+++ PROVIDED DATA

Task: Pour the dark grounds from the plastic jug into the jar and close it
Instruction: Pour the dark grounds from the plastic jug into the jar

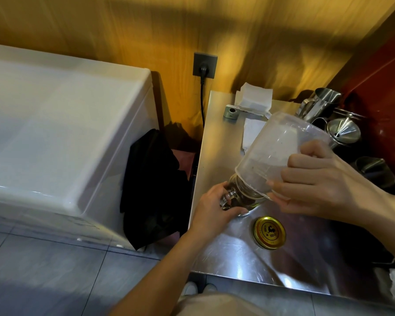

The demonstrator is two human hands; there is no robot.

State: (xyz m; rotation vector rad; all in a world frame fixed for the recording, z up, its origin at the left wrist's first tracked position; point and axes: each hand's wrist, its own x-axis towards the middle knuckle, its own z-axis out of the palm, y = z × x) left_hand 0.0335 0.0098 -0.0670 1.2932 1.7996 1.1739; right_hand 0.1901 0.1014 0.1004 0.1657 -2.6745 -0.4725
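We are pouring: our right hand [324, 179] grips the upended plastic jug [281, 153] over the jar [244, 197], which our left hand [217, 208] clasps on the surface [226, 258]. Next, we judge, the gold lid [269, 232] goes on.

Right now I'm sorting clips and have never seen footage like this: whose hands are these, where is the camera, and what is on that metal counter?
No machine here: a person wears a camera on the head, looking down at their own hands. The right hand tips a clear plastic jug over the mouth of a glass jar, which the left hand steadies on the steel counter. The jar's gold lid lies beside it, so the jar is still open. Metal pitchers stand at the back.
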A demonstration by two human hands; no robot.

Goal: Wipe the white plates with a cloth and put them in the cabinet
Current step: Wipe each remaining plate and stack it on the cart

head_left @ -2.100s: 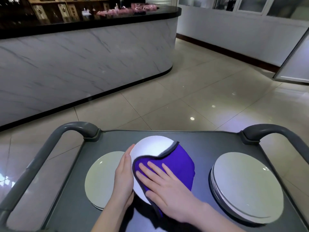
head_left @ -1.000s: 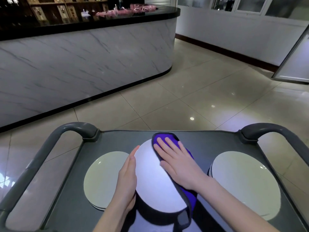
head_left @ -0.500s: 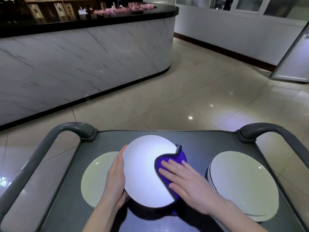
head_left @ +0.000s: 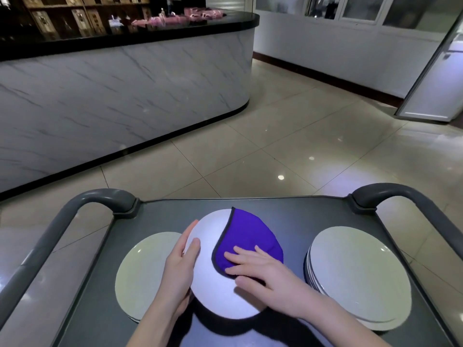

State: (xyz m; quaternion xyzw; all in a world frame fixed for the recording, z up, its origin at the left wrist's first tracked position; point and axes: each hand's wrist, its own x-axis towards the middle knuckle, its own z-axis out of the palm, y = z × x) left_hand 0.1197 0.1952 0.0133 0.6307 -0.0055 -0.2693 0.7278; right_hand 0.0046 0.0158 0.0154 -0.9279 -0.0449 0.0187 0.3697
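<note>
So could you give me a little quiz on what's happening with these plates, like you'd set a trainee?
1. True or false: the right hand presses the purple cloth flat onto the middle plate.
2. What does the left hand grip? A) a cart handle B) the middle plate's left edge C) the cloth
3. Fill in: the thicker plate stack lies on the person's ___ side.

Key: 1 true; 2 B; 3 right.
</note>
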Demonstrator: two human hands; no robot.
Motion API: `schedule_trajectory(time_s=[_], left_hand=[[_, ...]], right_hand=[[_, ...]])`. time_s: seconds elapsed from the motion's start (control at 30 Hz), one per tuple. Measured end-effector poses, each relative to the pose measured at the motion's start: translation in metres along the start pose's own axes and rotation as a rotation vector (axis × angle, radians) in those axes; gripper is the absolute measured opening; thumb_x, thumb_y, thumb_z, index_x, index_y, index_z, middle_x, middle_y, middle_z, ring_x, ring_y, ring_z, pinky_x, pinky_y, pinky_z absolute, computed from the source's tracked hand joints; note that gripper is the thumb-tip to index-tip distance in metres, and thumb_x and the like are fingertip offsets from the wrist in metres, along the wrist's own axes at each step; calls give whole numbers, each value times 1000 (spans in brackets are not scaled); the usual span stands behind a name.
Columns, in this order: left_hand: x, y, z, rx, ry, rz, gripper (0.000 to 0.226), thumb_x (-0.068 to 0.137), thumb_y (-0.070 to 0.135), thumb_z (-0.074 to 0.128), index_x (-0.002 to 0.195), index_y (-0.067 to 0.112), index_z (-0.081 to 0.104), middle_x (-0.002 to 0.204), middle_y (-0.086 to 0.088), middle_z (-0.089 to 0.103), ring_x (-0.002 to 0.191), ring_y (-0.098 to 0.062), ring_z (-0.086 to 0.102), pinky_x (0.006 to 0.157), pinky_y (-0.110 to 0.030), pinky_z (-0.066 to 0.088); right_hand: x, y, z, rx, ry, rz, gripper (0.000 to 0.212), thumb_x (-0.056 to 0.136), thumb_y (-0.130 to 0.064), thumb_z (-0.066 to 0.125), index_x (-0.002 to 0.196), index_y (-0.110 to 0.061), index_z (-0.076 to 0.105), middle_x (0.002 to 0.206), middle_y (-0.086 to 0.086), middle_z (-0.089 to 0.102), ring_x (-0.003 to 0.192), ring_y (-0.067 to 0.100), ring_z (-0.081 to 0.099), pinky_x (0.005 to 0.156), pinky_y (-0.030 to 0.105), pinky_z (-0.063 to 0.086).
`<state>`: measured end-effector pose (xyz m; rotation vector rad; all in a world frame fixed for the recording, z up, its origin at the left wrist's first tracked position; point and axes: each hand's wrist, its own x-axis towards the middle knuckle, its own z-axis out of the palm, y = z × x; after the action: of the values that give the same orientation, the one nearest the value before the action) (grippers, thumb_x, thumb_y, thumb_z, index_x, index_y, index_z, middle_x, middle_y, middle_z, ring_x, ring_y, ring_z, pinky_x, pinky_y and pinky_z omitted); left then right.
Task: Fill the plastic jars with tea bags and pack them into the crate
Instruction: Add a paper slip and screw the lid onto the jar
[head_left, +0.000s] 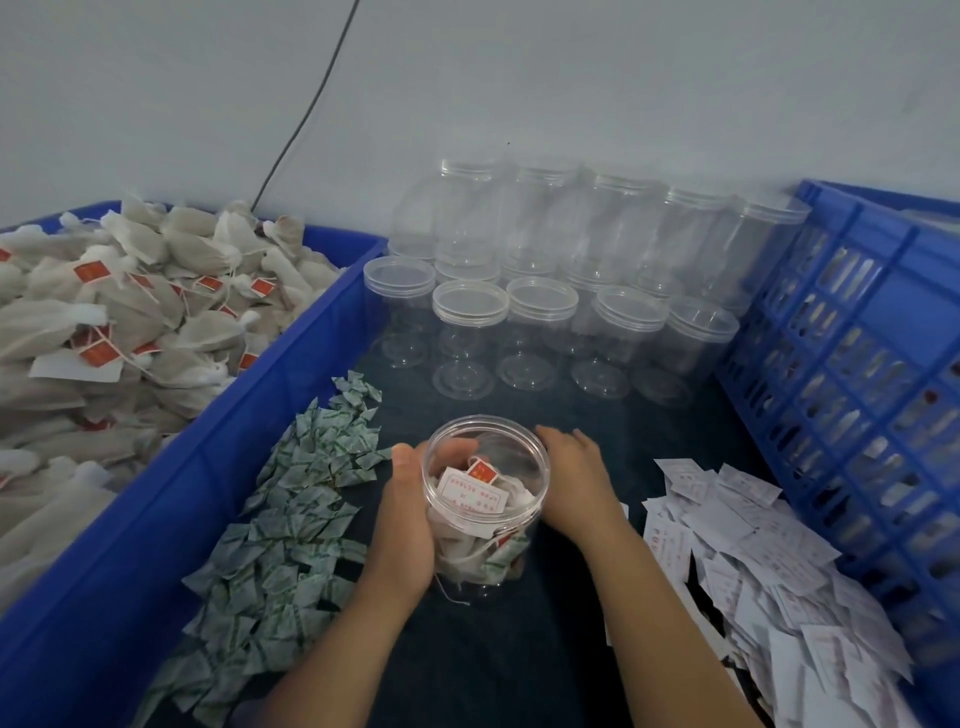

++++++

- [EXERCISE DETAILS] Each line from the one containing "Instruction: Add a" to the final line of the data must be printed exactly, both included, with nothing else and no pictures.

- [TASK RESULT]
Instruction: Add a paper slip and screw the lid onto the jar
[head_left, +0.000s] 

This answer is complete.